▶ **TASK**
Exact repetition of every record is required.

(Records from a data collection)
###

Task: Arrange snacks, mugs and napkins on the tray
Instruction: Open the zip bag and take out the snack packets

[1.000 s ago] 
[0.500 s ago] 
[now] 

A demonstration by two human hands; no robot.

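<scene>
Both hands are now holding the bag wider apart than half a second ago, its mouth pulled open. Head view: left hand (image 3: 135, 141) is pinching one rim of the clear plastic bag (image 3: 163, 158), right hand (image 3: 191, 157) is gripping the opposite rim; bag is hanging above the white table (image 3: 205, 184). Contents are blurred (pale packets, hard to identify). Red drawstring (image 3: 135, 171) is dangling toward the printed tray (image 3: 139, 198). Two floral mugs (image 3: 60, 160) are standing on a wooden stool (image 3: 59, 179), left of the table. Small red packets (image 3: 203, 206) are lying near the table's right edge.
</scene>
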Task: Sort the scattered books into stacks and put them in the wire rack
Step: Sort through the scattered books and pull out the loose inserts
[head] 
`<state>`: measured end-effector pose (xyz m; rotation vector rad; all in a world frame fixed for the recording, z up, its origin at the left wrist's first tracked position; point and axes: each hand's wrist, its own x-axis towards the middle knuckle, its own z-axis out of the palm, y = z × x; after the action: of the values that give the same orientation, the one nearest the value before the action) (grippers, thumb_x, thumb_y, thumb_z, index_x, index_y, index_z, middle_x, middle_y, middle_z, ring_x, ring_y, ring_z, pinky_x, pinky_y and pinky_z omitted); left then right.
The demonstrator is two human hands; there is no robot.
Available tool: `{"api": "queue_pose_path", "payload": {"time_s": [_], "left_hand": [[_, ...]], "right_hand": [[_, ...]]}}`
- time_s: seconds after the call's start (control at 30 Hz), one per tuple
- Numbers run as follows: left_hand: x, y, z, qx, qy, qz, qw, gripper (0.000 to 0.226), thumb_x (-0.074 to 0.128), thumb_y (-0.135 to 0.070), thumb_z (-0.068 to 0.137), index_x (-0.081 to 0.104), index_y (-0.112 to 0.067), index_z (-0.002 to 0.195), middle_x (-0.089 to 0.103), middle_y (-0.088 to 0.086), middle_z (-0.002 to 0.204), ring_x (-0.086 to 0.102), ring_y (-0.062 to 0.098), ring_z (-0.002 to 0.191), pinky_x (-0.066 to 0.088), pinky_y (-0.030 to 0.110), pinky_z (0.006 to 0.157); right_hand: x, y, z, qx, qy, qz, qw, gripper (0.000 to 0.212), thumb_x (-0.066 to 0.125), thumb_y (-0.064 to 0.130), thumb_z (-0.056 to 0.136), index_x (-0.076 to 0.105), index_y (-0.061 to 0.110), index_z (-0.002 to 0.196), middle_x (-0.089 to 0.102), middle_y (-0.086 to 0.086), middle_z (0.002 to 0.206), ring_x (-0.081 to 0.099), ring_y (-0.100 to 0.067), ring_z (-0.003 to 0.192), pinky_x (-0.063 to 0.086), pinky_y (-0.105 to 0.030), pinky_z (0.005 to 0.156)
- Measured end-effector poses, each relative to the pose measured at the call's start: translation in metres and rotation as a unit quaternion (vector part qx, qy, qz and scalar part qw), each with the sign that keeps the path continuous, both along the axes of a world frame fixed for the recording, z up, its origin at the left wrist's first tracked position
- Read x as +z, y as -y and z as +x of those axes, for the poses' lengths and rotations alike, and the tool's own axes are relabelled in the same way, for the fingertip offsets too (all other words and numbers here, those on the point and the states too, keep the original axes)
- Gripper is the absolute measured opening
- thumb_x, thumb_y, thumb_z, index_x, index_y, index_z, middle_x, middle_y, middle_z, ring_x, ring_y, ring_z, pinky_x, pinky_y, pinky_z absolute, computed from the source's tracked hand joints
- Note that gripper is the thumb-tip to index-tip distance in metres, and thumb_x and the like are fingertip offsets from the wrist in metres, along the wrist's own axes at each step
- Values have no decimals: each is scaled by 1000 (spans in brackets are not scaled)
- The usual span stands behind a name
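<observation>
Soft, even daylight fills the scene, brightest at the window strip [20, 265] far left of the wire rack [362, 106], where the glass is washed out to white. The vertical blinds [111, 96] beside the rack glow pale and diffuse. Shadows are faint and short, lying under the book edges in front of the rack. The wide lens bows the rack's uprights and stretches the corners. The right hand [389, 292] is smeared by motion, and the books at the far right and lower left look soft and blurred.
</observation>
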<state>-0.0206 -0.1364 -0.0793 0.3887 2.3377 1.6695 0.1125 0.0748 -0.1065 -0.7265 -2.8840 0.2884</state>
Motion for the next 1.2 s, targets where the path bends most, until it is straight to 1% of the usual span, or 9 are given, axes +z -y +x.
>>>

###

▶ **RESULT OF THIS EXERCISE**
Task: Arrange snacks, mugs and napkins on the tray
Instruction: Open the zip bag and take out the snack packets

[1.000 s ago] 
[0.500 s ago] 
[now] 

A demonstration by two human hands; no robot.

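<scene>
Both hands are now holding the bag wider apart than half a second ago, its mouth pulled open. Head view: left hand (image 3: 135, 141) is pinching one rim of the clear plastic bag (image 3: 163, 158), right hand (image 3: 191, 157) is gripping the opposite rim; bag is hanging above the white table (image 3: 205, 184). Contents are blurred (pale packets, hard to identify). Red drawstring (image 3: 135, 171) is dangling toward the printed tray (image 3: 139, 198). Two floral mugs (image 3: 60, 160) are standing on a wooden stool (image 3: 59, 179), left of the table. Small red packets (image 3: 203, 206) are lying near the table's right edge.
</scene>
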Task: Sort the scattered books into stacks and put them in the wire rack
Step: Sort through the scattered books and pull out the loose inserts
[head] 
`<state>`: measured end-effector pose (xyz m; rotation vector rad; all in a world frame fixed for the recording, z up, its origin at the left wrist's first tracked position; point and axes: each hand's wrist, its own x-axis towards the middle knuckle, its own z-axis out of the palm, y = z × x; after the action: of the values that give the same orientation, the one nearest the value before the action) (grippers, thumb_x, thumb_y, thumb_z, index_x, index_y, index_z, middle_x, middle_y, middle_z, ring_x, ring_y, ring_z, pinky_x, pinky_y and pinky_z omitted); left then right.
The demonstrator is two human hands; there is no robot.
Available tool: `{"api": "queue_pose_path", "payload": {"time_s": [_], "left_hand": [[_, ...]], "right_hand": [[_, ...]]}}`
- time_s: seconds after the call's start (control at 30 Hz), one per tuple
- Numbers run as follows: left_hand: x, y, z, qx, qy, qz, qw, gripper (0.000 to 0.226), thumb_x (-0.074 to 0.128), thumb_y (-0.135 to 0.070), thumb_z (-0.068 to 0.137), index_x (-0.081 to 0.104), index_y (-0.112 to 0.067), index_z (-0.002 to 0.195), middle_x (-0.089 to 0.103), middle_y (-0.088 to 0.086), middle_z (-0.002 to 0.204), ring_x (-0.086 to 0.102), ring_y (-0.062 to 0.098), ring_z (-0.002 to 0.191), pinky_x (-0.066 to 0.088), pinky_y (-0.030 to 0.110), pinky_z (0.006 to 0.157); right_hand: x, y, z, qx, qy, qz, qw, gripper (0.000 to 0.212), thumb_x (-0.066 to 0.125), thumb_y (-0.064 to 0.130), thumb_z (-0.056 to 0.136), index_x (-0.076 to 0.105), index_y (-0.061 to 0.110), index_z (-0.002 to 0.196), middle_x (-0.089 to 0.102), middle_y (-0.086 to 0.086), middle_z (0.002 to 0.206), ring_x (-0.081 to 0.099), ring_y (-0.100 to 0.067), ring_z (-0.003 to 0.192), pinky_x (-0.063 to 0.086), pinky_y (-0.105 to 0.030), pinky_z (0.005 to 0.156)
- Measured end-effector poses, each relative to the pose measured at the call's start: translation in metres and rotation as a unit quaternion (vector part qx, qy, qz and scalar part qw), each with the sign that keeps the path continuous, both along the axes of a world frame fixed for the recording, z up, its origin at the left wrist's first tracked position
- Read x as +z, y as -y and z as +x of those axes, for the poses' lengths and rotations alike, and the tool's own axes are relabelled in the same way, for the fingertip offsets too (all other words and numbers here, those on the point and the states too, keep the original axes)
- Gripper is the absolute measured opening
- thumb_x, thumb_y, thumb_z, index_x, index_y, index_z, middle_x, middle_y, middle_z, ring_x, ring_y, ring_z, pinky_x, pinky_y, pinky_z absolute, computed from the source's tracked hand joints
- Note that gripper is the thumb-tip to index-tip distance in metres, and thumb_x and the like are fingertip offsets from the wrist in metres, along the wrist's own axes at each step
- Values have no decimals: each is scaled by 1000 (spans in brackets are not scaled)
- The usual span stands behind a name
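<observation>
Soft, even daylight fills the scene, brightest at the window strip [20, 265] far left of the wire rack [362, 106], where the glass is washed out to white. The vertical blinds [111, 96] beside the rack glow pale and diffuse. Shadows are faint and short, lying under the book edges in front of the rack. The wide lens bows the rack's uprights and stretches the corners. The right hand [389, 292] is smeared by motion, and the books at the far right and lower left look soft and blurred.
</observation>
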<state>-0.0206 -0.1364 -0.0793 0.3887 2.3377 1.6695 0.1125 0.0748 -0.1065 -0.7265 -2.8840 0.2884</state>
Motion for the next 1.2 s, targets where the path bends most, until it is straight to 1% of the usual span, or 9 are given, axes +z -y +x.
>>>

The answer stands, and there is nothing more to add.